Quick update to say that we survived the holiday in Portugal, but ever since, G's sleep has been appalling. I am in bits and feeling really low about it right now. Too tired to write more details at the moment.
Had a sad week as a friend who's been longing to conceive for a while told me she'd just had a miscarriage at 8 weeks after seeing a heartbeat at a 6 week scan. My heart hurt when I heard this, not least because we had an anxious 6 week scan where we saw a heartbeat...but that grew into Little G. How lucky we are, but they are not and it is hard for them. I wish this raw time to pass quickly for them. On to the next bit of daring to hope again. Which is also hard in its way of course.
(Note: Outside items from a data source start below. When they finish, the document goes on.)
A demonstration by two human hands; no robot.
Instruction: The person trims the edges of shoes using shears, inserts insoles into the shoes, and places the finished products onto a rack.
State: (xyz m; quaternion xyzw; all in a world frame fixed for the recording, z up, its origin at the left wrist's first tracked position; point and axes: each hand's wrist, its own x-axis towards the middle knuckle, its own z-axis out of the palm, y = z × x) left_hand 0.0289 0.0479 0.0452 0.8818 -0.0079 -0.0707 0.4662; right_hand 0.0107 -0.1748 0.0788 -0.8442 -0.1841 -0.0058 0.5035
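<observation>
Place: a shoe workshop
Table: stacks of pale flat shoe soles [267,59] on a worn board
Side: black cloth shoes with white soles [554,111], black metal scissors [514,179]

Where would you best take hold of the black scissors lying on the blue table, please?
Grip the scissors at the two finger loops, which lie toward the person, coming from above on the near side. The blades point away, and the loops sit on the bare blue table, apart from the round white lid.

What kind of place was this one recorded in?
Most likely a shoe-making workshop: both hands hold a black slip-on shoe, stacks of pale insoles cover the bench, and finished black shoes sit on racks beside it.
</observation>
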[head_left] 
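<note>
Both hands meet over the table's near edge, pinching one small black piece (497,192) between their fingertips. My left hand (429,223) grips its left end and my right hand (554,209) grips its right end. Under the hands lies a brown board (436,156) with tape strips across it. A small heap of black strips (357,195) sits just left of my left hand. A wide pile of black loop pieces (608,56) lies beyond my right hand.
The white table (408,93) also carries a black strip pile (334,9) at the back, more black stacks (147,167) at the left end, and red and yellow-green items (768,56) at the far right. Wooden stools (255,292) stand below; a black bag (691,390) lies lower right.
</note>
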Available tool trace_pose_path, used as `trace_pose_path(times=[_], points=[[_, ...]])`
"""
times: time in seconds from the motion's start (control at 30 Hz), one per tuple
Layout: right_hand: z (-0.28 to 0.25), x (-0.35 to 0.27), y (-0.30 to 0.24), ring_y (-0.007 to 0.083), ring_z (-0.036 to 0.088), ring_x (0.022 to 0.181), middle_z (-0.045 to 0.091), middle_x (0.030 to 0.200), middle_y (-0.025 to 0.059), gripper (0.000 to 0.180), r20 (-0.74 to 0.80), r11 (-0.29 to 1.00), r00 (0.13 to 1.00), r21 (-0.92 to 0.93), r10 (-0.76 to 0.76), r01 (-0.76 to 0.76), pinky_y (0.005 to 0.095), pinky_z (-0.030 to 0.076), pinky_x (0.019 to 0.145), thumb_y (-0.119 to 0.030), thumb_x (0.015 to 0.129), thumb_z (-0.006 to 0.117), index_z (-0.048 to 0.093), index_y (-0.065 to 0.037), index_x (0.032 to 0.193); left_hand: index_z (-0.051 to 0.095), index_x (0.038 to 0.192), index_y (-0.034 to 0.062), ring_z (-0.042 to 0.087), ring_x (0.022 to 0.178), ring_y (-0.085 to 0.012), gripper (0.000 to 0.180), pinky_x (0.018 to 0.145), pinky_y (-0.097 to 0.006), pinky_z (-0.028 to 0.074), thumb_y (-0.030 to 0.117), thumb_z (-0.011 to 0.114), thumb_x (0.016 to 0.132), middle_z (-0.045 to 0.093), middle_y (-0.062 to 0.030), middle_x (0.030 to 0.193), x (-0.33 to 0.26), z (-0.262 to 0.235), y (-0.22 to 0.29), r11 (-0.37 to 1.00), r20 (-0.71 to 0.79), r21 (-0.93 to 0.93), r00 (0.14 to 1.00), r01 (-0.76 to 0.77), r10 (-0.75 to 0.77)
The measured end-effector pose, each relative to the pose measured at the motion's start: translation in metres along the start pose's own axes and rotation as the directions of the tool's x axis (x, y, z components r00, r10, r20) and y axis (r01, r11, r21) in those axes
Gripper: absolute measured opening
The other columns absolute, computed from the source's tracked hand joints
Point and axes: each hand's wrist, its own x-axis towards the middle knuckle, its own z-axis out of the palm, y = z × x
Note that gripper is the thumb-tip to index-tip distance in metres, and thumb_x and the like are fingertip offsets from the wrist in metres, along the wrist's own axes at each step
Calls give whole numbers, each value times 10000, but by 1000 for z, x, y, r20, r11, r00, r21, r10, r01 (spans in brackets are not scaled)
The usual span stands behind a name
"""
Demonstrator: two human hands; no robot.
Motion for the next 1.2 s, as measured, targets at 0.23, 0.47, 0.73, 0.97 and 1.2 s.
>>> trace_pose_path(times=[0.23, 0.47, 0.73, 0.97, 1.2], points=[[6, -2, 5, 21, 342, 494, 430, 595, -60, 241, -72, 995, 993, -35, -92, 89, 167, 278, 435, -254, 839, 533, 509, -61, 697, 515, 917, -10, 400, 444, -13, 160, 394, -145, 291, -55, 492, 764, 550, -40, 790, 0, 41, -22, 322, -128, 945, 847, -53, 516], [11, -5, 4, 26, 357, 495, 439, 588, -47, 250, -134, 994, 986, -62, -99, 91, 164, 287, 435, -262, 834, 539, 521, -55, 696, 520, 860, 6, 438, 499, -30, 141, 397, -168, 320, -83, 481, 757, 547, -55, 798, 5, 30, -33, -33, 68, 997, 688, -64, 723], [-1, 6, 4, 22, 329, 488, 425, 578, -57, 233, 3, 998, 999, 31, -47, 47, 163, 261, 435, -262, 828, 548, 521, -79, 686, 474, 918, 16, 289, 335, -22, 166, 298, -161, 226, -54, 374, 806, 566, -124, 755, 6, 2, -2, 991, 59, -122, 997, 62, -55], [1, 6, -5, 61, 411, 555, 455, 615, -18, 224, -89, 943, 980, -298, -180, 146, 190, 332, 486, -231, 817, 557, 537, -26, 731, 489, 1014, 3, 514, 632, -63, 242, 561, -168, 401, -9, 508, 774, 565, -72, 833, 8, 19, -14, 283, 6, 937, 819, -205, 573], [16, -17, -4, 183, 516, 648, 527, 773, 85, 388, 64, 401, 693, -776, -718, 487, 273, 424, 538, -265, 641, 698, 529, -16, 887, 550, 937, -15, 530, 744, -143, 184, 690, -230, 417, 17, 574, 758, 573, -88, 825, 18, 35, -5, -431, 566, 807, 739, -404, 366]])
Then another friend lost her mum to cancer after only a few weeks of it returning with a vengeance. There are so many sad things to say about this that I don't even know where to start. My heart aches for this friend too.
Better end with some positive stuff, I think.
Little G enjoyed her first experiences of swimming pools while we were on holiday. I am relieved and happy about that.
She charmed the locals by saying hello, goodbye and thank you in Portuguese when prompted, and sometimes before.
She can count to 17 now, it's crazy. I swear we are not consciously teaching her.
I went back to work this week after the summer and it was just about OK.
I made a new friend this week at a baby group.
I realised after Adriano pointed it out that I really am a lot more comfortable about making smalltalk these days. That may not sound like much to smile about but I'll take it.
Adriano has called me this evening from his work thingy and was lovely and supportive about the sleep issues.